Mountain View Cemetery and Mausoleum was founded in 1882, the year downtown Los Angeles first glowed with electric lights. .... The cemetery plans to embed a Memory Medallion, a coin-sized, stainless steel-encased computer chip, in 50 of its tombstones. About a dozen are in place so far.
These medallions are read with a hand-held computer or a laptop. One possibility mentioned in the article is that some day, medallions would be able to project a hologram of the deceased, allowing for a virtual conversation.
Come to think of it, the technology is available – kind of.
Mount the reader hardware on a VR goggle set, and let people walk around with the goggles. When a medallion is triggered, a 3-D image of the deceased is superimposed on the cemetery, visible through the goggles. Sensors would tell what direction the goggles are looking, and so the image would stay anchored in one place, rather than floating as the goggles move.

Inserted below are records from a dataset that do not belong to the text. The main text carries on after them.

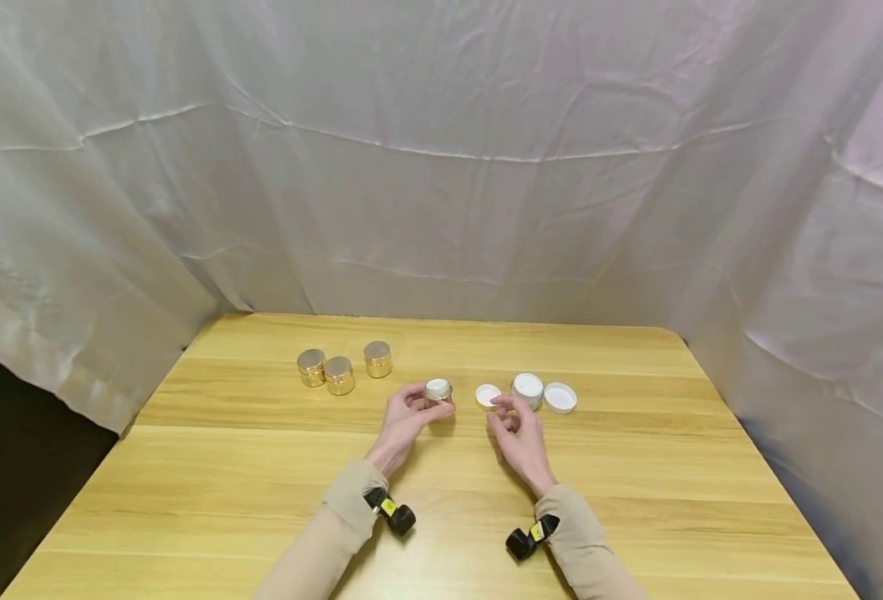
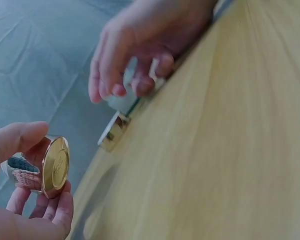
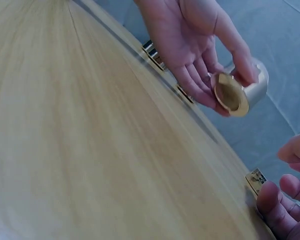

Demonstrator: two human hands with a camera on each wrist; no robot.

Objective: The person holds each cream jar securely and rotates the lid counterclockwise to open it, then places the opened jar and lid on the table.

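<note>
Here's a lane down the wooden table (image 1: pixel 449 483), between the left hand (image 1: pixel 405 421) and the right hand (image 1: pixel 519 437), with two black wrist cameras (image 1: pixel 401 521) poking in from either side! Up top it's tighter: the raised gold jar (image 1: pixel 438 400) guards the left, the upturned gold-rimmed lid (image 1: pixel 488 394) the right! Beyond that lid, the white-topped jar (image 1: pixel 527 388) and white lid (image 1: pixel 560 397) crowd side by side, hardly a gap! Over left, two gold-lidded jars (image 1: pixel 339 376) bunch up, room opening before the third gold-lidded jar (image 1: pixel 378 360), and a strip runs behind to the curtain (image 1: pixel 441 242)
</note>
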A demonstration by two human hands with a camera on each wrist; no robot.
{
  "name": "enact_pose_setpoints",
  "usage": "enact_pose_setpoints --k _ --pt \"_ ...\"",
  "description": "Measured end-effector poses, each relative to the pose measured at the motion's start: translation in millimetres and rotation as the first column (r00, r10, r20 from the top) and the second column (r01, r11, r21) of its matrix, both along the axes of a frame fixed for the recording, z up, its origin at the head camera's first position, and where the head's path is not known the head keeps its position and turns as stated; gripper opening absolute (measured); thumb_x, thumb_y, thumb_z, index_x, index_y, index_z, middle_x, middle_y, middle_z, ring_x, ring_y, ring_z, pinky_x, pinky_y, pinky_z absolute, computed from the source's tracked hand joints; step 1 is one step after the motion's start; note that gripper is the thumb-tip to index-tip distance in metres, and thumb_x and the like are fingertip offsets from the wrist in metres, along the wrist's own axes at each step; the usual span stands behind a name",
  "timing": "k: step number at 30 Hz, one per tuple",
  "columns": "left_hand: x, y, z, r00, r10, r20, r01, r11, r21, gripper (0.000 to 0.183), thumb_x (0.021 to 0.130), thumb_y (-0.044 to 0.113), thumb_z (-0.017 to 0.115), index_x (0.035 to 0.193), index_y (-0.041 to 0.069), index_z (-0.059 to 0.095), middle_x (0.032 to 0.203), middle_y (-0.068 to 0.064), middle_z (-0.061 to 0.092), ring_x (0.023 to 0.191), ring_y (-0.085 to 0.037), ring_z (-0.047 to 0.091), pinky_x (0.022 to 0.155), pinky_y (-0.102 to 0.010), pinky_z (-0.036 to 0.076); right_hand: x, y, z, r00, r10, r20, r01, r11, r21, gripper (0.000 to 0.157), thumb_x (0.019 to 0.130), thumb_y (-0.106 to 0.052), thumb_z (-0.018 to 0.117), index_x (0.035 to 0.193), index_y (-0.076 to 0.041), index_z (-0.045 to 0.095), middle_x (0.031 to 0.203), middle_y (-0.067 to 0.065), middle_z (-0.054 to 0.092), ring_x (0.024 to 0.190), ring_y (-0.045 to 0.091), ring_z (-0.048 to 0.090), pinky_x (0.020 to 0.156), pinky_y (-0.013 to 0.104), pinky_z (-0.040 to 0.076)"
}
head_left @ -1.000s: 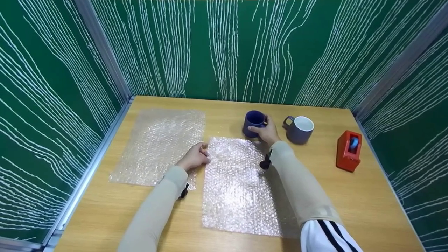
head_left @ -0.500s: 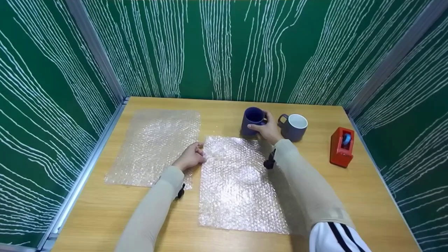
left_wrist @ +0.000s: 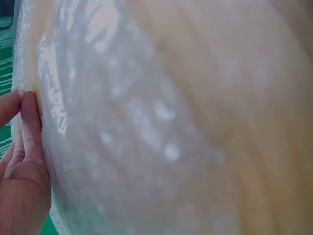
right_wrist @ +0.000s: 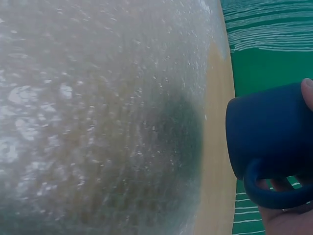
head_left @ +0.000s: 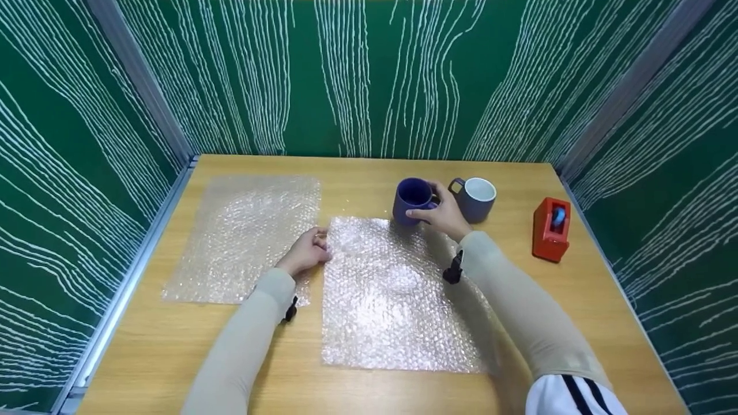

And I can see a business, selling pre-need medallions. That way, people could record what they want to show visitors to their grave markers.
Afraid that might bias history? That's already a problem.
Computerized grave markers eventually could be able to simulate the deceased's image in a hologram, allowing visitors to carry on virtual-reality conversations with the dead. But dubious observers worry that such technology could be used to rewrite history. "While this offers an exciting chance to hear voices from our past, at the same time, it provides descendants a tempting opportunity to beef up Grandpa's resume," said Michele Zack, Altadena historian and author of the recently published book "Altadena: Between Wilderness and City." As an example, Zack criticizes the Memory Medallion's history of pioneer Fred Twombly. "Although his work in Pasadena development was important, he did not establish Pasadena's first water system" as the medallion says, Zack said. "That honor belongs to pioneer Benjamin Eaton, who was the first to tap water from the Arroyo Seco in the 1860s and built the first iron-pipe pressure system in Southern California, in 1874."
History, though, is written, not by the victors, but by whose who hold the pen last.